**What you should do:** One figure is wanted here: how many lines in the entries hold the word "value".

**Recorded data:**

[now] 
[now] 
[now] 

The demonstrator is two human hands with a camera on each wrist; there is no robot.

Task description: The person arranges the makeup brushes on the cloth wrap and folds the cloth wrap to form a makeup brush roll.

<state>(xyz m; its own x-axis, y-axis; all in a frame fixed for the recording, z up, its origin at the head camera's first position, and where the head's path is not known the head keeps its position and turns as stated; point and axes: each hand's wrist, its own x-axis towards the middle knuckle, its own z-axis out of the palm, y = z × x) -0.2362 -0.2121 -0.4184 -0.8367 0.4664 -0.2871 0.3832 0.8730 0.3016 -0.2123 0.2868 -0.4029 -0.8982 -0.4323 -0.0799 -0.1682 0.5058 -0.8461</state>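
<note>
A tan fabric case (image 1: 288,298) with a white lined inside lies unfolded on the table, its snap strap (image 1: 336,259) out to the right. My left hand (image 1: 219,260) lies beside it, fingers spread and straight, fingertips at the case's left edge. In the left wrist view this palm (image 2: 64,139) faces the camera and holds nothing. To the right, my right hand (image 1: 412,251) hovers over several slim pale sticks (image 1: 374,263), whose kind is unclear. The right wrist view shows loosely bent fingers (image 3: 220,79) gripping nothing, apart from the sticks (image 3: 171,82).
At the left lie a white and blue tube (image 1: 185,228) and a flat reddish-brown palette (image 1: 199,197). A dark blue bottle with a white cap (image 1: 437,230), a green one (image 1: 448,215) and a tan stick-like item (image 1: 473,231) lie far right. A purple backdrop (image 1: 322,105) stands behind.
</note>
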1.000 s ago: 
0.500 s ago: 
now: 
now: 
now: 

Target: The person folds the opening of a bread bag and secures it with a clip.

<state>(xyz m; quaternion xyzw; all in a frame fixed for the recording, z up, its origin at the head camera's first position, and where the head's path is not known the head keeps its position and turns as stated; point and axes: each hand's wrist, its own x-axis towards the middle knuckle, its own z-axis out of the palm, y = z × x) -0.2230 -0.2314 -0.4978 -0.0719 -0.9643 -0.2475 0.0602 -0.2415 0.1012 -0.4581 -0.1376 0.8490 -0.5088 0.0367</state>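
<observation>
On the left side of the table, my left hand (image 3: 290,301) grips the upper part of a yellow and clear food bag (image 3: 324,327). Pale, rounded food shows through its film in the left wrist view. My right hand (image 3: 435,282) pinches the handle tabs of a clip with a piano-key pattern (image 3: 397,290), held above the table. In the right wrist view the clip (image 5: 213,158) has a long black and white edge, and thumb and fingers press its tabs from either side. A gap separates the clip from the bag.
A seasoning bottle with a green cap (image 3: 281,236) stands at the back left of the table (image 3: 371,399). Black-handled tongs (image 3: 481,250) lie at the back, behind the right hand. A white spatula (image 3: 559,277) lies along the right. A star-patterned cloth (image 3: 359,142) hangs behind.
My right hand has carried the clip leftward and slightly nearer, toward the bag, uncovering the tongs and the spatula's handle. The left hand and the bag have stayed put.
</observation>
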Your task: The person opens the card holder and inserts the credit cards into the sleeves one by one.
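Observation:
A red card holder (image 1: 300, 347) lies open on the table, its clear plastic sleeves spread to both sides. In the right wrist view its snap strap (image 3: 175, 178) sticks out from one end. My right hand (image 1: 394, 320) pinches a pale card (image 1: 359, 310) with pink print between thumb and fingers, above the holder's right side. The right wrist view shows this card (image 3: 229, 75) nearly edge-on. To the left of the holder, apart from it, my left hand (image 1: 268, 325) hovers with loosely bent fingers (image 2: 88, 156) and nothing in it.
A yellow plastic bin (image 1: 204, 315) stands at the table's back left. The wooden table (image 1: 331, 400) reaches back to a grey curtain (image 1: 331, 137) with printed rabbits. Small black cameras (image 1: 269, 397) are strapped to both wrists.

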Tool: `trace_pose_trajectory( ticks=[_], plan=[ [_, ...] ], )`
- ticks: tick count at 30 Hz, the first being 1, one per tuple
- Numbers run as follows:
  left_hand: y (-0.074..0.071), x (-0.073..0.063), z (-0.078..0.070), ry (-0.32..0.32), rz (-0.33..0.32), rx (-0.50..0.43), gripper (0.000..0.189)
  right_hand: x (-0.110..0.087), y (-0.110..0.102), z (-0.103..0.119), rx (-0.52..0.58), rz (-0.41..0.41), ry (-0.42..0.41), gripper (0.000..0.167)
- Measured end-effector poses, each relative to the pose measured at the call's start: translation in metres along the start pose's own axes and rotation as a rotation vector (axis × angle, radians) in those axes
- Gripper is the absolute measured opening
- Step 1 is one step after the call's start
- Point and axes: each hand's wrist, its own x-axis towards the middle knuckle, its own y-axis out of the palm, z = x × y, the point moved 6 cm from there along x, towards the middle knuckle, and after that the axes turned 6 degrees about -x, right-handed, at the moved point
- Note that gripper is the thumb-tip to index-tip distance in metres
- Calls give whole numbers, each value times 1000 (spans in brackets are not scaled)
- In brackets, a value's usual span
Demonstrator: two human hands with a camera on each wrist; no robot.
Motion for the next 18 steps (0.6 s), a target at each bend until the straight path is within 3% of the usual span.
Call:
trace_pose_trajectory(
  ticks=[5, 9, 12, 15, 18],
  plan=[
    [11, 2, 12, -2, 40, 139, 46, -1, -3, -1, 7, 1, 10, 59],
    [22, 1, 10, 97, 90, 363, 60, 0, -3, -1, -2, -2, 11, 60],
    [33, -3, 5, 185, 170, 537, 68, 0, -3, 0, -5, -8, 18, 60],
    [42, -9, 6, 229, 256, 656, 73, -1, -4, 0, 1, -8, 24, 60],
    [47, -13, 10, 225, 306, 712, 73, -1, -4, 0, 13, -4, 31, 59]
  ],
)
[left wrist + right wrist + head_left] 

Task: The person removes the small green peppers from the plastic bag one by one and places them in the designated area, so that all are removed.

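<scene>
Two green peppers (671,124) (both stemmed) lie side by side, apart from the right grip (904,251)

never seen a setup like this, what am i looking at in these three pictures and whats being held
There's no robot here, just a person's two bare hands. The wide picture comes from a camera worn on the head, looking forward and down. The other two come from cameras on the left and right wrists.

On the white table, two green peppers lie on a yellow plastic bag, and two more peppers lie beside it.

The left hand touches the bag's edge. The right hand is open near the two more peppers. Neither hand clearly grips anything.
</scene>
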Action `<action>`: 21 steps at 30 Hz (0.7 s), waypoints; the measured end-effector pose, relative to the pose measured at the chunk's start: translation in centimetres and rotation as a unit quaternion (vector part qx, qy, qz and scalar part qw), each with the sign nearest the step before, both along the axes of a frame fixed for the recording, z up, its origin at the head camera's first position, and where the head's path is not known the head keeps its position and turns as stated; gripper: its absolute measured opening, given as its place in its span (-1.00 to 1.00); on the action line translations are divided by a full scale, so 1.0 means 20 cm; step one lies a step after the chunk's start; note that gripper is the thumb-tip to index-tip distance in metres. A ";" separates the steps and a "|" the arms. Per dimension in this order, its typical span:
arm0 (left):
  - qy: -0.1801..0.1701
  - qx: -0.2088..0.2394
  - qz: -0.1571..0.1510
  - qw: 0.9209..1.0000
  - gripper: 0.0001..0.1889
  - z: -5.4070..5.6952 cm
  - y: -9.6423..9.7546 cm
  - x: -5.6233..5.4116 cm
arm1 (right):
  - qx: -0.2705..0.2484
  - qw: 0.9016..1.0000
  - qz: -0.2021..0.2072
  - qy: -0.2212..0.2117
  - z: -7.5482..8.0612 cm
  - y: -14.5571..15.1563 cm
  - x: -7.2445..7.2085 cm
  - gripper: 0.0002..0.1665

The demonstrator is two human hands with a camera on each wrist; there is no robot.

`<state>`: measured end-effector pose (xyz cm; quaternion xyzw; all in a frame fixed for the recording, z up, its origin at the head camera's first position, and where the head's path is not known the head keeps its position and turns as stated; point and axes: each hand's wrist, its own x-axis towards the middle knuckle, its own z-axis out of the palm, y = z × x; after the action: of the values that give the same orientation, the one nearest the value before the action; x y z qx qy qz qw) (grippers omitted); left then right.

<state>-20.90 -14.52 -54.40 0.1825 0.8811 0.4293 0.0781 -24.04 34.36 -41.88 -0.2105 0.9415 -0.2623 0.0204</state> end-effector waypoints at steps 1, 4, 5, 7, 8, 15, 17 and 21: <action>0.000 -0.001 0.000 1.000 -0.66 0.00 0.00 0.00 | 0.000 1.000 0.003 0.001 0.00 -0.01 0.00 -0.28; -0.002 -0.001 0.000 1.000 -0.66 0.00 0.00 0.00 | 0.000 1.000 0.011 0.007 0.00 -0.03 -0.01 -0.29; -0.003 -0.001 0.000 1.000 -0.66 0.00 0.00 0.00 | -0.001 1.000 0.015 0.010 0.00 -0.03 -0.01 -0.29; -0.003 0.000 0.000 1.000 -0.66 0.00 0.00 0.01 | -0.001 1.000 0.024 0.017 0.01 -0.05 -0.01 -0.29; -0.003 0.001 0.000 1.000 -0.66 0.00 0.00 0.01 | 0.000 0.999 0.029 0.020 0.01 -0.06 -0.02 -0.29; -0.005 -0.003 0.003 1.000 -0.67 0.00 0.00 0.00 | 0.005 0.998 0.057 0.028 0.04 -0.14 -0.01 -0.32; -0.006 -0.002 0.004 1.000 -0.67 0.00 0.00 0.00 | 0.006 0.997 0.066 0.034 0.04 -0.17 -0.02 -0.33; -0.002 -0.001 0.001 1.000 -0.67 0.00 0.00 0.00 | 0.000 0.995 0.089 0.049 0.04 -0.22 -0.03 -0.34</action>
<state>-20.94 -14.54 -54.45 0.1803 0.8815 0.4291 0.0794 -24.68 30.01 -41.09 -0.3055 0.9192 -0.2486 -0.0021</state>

**Exercise answer:** 3